In other words, commits should reduce memory usage, although presumably there is a trade-off between memory and performance here. In other words, you probably don’t want to commit every single database change, one at a time (for performance reasons), but waiting too long will increase memory usage.


回答 3

这并不能严格回答最初的问题,但是有些人提到session.autoflush = True不必与您一起使用session.flush()……而且并非总是如此。

如果要在事务中间使用新创建的对象的ID,则必须调用session.flush()

# Given a model with at least this id
class AModel(Base):
   id = Column(Integer, primary_key=True)  # autoincrement by default on integer primary key

session.autoflush = True

a = AModel()
session.add(a)
a.id  # None
session.flush()
a.id  # autoincremented integer

这是因为autoflush自动填写ID(尽管对象的查询将,这有时会导致混乱,如“为什么这个作品在这里,但不是吗?”但是,snapshoe已涵盖这一部分)。


一个相关方面对我来说似乎很重要,但并未真正提及:

为什么不一直承诺呢?-答案是原子性

可以这么说:所有操作必须全部成功执行,否则任何一个都不会生效。

例如,如果要创建/更新/删除某个对象(A),然后创建/更新/删除另一个对象(B),但是如果(B)失败,则要还原(A)。
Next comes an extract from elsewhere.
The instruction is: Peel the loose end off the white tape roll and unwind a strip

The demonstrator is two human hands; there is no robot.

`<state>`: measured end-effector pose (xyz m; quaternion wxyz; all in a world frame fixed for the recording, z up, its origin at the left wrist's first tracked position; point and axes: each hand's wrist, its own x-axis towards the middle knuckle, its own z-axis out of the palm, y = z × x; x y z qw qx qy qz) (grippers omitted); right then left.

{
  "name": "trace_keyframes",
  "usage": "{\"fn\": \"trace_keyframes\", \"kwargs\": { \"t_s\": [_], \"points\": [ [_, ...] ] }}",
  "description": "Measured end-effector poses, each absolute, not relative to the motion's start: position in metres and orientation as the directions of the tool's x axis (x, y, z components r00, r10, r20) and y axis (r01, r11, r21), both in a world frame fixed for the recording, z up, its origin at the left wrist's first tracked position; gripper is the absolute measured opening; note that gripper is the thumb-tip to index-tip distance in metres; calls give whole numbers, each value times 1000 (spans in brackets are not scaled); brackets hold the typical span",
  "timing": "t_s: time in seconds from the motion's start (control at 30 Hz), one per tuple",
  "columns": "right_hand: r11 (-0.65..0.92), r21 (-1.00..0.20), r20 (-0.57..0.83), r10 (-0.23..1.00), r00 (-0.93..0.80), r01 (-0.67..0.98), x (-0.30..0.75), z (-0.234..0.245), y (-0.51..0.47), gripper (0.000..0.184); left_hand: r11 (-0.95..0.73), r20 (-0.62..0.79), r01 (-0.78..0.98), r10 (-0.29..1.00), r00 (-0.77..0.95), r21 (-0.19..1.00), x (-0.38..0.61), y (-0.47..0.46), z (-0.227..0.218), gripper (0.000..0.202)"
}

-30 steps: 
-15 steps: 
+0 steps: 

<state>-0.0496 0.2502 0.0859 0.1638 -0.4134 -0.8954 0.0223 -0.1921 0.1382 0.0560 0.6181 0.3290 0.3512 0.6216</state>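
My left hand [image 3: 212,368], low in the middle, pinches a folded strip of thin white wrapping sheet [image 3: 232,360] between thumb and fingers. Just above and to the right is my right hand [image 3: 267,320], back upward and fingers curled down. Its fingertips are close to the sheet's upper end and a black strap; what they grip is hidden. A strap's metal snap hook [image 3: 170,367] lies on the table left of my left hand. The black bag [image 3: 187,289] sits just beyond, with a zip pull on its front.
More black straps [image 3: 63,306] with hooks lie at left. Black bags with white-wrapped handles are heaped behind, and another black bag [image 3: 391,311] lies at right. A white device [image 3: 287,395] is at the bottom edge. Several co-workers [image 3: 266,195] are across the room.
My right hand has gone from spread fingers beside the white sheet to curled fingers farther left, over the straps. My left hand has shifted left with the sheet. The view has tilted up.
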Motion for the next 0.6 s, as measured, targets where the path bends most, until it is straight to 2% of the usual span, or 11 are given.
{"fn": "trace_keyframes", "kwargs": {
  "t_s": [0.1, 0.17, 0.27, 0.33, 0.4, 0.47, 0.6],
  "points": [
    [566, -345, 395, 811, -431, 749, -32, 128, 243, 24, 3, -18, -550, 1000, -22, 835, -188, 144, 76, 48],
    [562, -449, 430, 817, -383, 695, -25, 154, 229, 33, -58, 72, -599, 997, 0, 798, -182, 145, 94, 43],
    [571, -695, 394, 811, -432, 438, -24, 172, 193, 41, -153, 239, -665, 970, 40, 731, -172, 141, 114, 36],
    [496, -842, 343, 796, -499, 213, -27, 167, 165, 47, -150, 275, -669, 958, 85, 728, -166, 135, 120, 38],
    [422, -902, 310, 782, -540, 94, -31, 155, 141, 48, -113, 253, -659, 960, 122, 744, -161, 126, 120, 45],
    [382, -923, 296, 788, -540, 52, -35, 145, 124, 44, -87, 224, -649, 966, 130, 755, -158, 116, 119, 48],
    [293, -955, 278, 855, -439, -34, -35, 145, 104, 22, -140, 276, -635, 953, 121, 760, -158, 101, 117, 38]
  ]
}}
这意味着这两个操作是原子操作。

因此,如果(B)需要(A)的结果,则要flush在(A)commit之后和(B)之后调用。

另外,如果是session.autoflush is True,除了我上面提到的情况或Jimbo的回答中的其他情况外,您将不需要flush手动调用。

This does not strictly answer the original question but some people have mentioned that with session.autoflush = True you don’t have to use session.flush()… And this is not always true.

If you want to use the id of a newly created object in the middle of a transaction, you must call session.flush().

# Given a model with at least this id
class AModel(Base):
   id = Column(Integer, primary_key=True)  # autoincrement by default on integer primary key

session.autoflush = True

a = AModel()
session.add(a)
a.id  # None
session.flush()
a.id  # autoincremented integer

This is because autoflush does NOT auto fill the id (although a query of the object will, which sometimes can cause confusion as in “why this works here but not there?” But snapshoe already covered this part).


One related aspect that seems pretty important to me and wasn’t really mentioned:

Why would you not commit all the time? – The answer is atomicity.

A fancy word to say: an ensemble of operations have to all be executed successfully OR none of them will take effect.

For example, if you want to create/update/delete some object (A) and then create/update/delete another (B), but if (B) fails you want to revert (A). This means those 2 operations are atomic.

Therefore, if (B) needs a result of (A), you want to call flush after (A) and commit after (B).

Also, if session.autoflush is True, except for the case that I mentioned above or others in Jimbo‘s answer, you will not need to call flush manually.